A Field Full of Wishes is the story of MALIA TAYLOR (35), a homeschooling mother of four in 2009 Los Angeles, living inside a life she never chose. Raised in a faith that rewarded silence and punished instinct, Malia has spent thirty years adapting — to her trauma, her marriage, her carefully managed facade. But when her youngest daughter SOPHIE (6) looks out a bay window at a yard full of dandelion weeds and gasps "A field full of wishes!" — something in Malia cracks open. She sees everything she lost. And everything she is fighting to reclaim.
Over three days in March, Malia moves quietly but irrevocably toward the first decision she will ever make entirely for herself: divorce.
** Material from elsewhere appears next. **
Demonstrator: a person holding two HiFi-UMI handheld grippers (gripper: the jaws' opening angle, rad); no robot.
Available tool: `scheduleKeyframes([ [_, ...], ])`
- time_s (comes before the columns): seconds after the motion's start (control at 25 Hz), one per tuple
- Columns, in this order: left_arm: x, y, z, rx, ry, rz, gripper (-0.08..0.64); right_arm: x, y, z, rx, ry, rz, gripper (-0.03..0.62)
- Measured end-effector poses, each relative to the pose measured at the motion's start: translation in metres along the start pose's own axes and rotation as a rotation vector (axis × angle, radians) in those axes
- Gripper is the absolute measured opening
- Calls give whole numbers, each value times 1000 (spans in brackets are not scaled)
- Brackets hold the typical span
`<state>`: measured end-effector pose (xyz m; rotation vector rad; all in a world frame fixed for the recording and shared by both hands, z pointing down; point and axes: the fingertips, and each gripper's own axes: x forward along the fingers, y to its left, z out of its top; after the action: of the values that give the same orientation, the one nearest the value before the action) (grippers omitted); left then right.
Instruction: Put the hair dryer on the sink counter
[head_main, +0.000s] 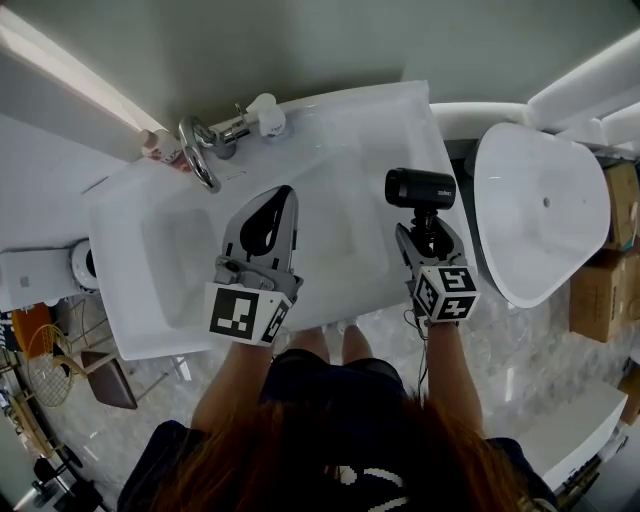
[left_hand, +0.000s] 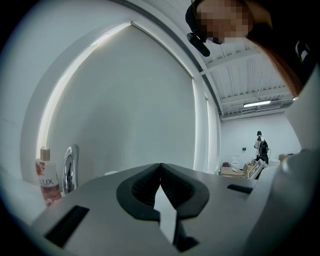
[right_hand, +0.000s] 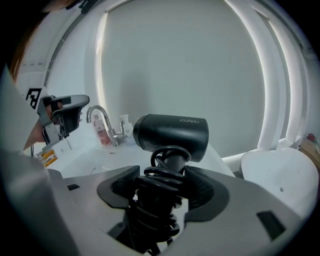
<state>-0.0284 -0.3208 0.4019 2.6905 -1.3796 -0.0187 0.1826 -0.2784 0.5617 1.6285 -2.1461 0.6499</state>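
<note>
Above the sink counter (head_main: 370, 130), right hand-held gripper (head_main: 428, 232) tilts down clamping hair dryer (head_main: 420, 187); left hand-held gripper (head_main: 284, 196) level, closed.

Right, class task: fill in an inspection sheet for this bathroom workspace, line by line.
Surface: white sink counter with a sunken basin.
Job's things: black hair dryer, upright over the counter's right end; contact cannot be told.
Clutter: faucet, pink bottle and white pump bottle at the back edge.
Grippers: left claw shut, empty; right claw shut on the hair dryer's handle.
Cables: cord coiled round the handle, inside the grip.
Surroundings: white tub on the right, cardboard boxes beyond.
</note>
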Motion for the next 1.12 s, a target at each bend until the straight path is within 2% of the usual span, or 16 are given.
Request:
scheduleKeyframes([
  [0.16, 1, 1, -8, -1, 18, 2, 18, 17, -3, -32, -47, 122, 3, 295],
  [0.32, 1, 3, -11, 2, 25, 7, 18, 27, -5, -54, -52, 212, 7, 295],
  [1.12, -1, 7, -13, 1, 33, 20, 18, 43, -8, -79, -7, 382, 18, 298],
])
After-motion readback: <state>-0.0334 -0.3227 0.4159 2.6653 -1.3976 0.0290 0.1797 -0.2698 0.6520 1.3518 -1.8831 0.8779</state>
She enlists her reluctant mother GRANDMA VICI — a woman who has spent her own lifetime bound inside faith and silence — to witness the papers. She soldiers through the death of her daughter's foster kitten, the ordinary devastation of a failing marriage, and a bathroom moment alone with a bottle of pills — from which she chooses Life. She meets AMBER, a goddess-like free spirit whose friendship arrives like a mirror, reflecting back the woman Malia is becoming before Malia even knows she's there. And standing in her backyard at night — a cigarette, a balloon caught in a tree, and God — she crosses her Rubicon: "I will not believe in a God who is less loving than I am."
By the time Malia files for divorce on March 17, with Amber at her side, she is no longer the woman she was three days before. Back home, she draws her mother into the conversation they have never had — the one about being known. Vici can't yet find her voice. But she shows up the only way she knows how: quietly smuggling family heirlooms out of the house, protecting her daughter and grandchildren. When she leaves, Malia stands at the bay window again. The same field of dandelions. But this time when Sophie cries "A field full of wishes!" — Malia runs outside to join her, twirling and laughing and blowing dandelion puffs into the afternoon sun.
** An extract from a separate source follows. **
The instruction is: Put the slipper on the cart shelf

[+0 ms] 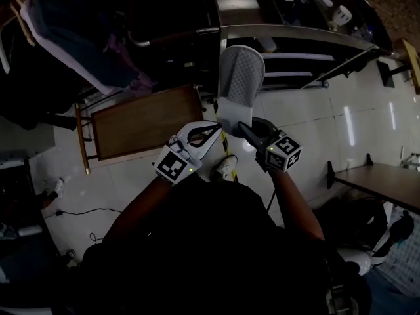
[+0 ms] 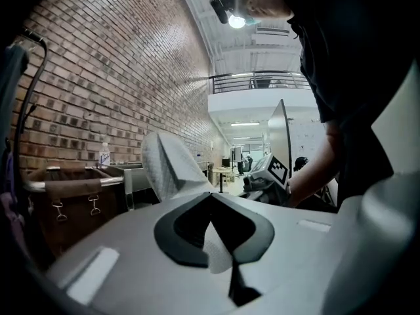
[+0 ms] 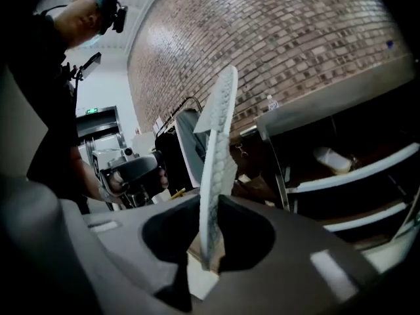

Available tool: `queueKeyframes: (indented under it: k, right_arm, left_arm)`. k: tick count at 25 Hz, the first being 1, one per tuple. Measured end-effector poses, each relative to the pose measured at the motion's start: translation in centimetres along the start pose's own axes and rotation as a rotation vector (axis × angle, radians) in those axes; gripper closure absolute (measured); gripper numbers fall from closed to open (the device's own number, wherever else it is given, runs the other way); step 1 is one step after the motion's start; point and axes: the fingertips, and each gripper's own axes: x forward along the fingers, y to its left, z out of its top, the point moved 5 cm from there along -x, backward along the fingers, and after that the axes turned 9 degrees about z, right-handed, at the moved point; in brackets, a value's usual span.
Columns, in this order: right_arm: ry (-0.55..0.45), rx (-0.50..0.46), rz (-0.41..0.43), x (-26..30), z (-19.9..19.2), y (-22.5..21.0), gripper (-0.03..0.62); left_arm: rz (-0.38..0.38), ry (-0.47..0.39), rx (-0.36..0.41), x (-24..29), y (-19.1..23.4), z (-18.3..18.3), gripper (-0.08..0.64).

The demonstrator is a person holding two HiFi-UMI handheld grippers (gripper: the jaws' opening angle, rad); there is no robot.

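A grey-white slipper [image 1: 241, 77] stands upright in the air in front of the metal cart [image 1: 289, 33]. My right gripper [image 1: 244, 128] is shut on its heel end. In the right gripper view the slipper [image 3: 220, 130] rises edge-on from between the dark jaws of my right gripper [image 3: 210, 205], its textured sole facing left. My white left gripper [image 1: 216, 128] sits just left of the heel, jaw tips together with nothing between them. In the left gripper view the slipper [image 2: 167, 163] stands just beyond the closed tips of my left gripper [image 2: 210, 195]. The cart's shelves [image 3: 367, 176] lie behind the slipper.
A wooden panel [image 1: 141, 120] leans low at the left. Hanging garments [image 1: 79, 31] fill the upper left. A dark table [image 1: 380, 179] juts in at the right. The person's white shoe [image 1: 224, 168] and striped floor tape [image 1: 226, 143] are below the grippers. A bottle [image 2: 105, 155] stands on the cart.
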Motion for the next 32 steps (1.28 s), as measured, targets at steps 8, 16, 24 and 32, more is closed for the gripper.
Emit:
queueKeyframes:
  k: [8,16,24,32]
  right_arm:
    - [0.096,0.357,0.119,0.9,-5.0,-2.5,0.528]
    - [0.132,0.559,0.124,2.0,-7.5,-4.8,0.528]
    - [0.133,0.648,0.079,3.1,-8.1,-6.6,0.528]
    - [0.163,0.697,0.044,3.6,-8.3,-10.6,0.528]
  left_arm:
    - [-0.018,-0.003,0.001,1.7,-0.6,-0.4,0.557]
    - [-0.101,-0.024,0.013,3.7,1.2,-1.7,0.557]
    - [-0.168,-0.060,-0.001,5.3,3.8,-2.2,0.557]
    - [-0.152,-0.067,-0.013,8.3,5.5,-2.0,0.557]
In a 2021 epilogue, Malia — dandelion tattoo on her arm — paints at Amber's Topanga studio, checks in on her aging parents, calls her daughter Sophie now thriving in New York drama school. That night she watches her firstborn perform onstage, surrounded by the family she raised and the friendships she chose. She has written Sophie a letter — to all the versions of herself, her mother, every woman who came before or will come after: "How loved you are." Malia drops it in a mailbox on Sunset Boulevard and walks into the room where her children are. She looks around.
Loved. Known. Wanted.
FADE TO BLACK. Credits roll over real family photographs.